My question is, am I likely to be CPU limiting myself for anything?? The PC is primarily a gaming rig, I've no great interest in performance for other tasks at all.

Also, would I be limiting myself if I upgraded from my existing GTX460 768Mb card? I'm normally an nVidia fan, but it seems like ATi have the best bang-for-buck in the ~£200 gfx sector, which is normally where I tend to spend monies.

Advice pls? :)
 
If you're not noticing any performance issues then no point in spending any more money. Unfortunately the socket on your board is now defunct and so there isn't an obvious 'quick fix' by way of another CPU unless it's 2nd hand, but to be honest if it ain't broke no point in fixing it. If you were looking for another CPU then you'd be needing a new motherboard too.

You're only limited to what you can do if you can see things being slower and taking longer to complete than you'd like, and if it's not an issue then your particular cpu isn't bad at all. The sandbridge equivalent is noticeable faster, but thats not really what you're asking.

I had the same CPU running my HTPC for ages and the only reason I upgraded was that a friend wanted a cheap PC and so I threw one together with that CPU and board, moved an i5-750 into my HTPC chassis and then upgraded the gaming rig that the i5 came out of. Otherwise, I would still be running it now.

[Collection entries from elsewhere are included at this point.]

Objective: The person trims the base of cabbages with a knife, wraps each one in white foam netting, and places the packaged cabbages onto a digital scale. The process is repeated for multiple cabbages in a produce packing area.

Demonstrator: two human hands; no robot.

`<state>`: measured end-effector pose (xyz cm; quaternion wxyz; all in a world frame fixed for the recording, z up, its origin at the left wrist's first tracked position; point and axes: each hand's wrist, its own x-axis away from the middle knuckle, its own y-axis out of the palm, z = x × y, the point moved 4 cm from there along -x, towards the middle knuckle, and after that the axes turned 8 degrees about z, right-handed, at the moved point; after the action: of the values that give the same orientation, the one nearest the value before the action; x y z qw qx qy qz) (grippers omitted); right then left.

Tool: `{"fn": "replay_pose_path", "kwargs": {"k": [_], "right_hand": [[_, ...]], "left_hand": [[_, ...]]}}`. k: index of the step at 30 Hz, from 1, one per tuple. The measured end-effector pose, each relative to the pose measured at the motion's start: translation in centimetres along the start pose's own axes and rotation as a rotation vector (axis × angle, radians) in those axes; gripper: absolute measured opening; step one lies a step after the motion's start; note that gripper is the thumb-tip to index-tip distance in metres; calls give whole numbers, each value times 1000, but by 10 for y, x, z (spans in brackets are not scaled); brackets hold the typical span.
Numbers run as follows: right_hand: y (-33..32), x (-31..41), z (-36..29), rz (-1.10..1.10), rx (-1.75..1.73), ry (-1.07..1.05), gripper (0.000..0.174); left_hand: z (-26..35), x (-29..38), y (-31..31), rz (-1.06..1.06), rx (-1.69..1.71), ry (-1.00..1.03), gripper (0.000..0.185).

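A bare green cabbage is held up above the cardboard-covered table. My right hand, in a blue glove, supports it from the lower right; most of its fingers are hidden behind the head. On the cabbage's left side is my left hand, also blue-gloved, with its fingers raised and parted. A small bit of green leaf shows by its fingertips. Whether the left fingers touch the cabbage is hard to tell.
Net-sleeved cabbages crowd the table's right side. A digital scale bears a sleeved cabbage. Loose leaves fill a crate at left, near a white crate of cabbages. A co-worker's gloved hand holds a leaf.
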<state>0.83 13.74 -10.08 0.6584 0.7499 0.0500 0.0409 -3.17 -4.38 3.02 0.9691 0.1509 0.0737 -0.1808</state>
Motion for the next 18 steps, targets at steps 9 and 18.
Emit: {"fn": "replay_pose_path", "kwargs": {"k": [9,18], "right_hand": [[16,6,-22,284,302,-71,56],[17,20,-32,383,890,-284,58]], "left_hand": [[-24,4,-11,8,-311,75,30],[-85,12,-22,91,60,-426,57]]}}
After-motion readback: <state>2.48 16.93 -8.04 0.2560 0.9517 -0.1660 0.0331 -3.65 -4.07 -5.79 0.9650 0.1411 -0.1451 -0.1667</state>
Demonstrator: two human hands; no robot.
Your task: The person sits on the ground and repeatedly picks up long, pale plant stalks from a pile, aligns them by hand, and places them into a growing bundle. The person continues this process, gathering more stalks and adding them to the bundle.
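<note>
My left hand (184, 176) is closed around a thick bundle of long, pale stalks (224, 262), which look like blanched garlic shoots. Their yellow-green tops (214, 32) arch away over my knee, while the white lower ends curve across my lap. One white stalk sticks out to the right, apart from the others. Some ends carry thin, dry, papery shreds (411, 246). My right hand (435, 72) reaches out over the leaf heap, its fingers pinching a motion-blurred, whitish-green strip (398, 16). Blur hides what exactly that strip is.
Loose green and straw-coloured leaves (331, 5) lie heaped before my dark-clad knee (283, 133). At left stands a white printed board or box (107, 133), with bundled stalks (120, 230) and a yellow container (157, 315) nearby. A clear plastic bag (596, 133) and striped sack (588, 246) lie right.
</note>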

Agreed, for the moment the £200 gfx market is probably dominated by the AMD products and, depending on what you play and the resolutions you use I think you'd notice the difference from your GT460. Spend a bit more - say £80 - and you'd be into something like a GTX670 and the difference is eye-watering, but I couldn't say if you'd really notice your i3 being a real bottleneck then.

You could take the view that if you're thinking of an upgrade of both CPU and gfx that it might be better to shift your current rig and start again, but I don't know without knowing more about what you want to get from your gaming rig and what kind of games you play, and what your overal budget is.
 
Very tempted on slapping this in my PC, while its on offer.

http://www.overclockers.co.uk/showproduct.php?prodid=GX-054-HS

Games I play, and have still to play are:

Total War; NTW with Darthmod and Shogun 2 (+expansion) still to play.
Metro 2033 still to play.
Skyrim - with mods and HD textures.
Payday: The Heist and Killing Floor, though these are less demanding.

Also going to be looking at Company of Heroes 2 and Rome Total War 2 when they're out. :D
 
An old thread, but I thought I should reply as I had the EXACT same spec machine as yourself (overclocked i3 550 + GTX 460).

Unfortunately mine was struggling with Team Fortress 2 (very cpu intensive, and would crash in multicore mode for some reason) and in Battlefield 3. This wasn't great as I wanted a 120hz monitor, so high frame rates ideally!

In the end I found an i5 750 on ebay which fits this motherboard (you could also look for an i5 760, i7 860, i7 870, i7 875K or i7 880). Also bought a GTX 670...and now everything flies. Touch wood TF2 hasn't crashed yet in multicore mode either. I think some things just demand a quad core nowadays! I haven't even overclocked the i5 yet either (though I plan to once I sort out my cooling, temps a bit high atm).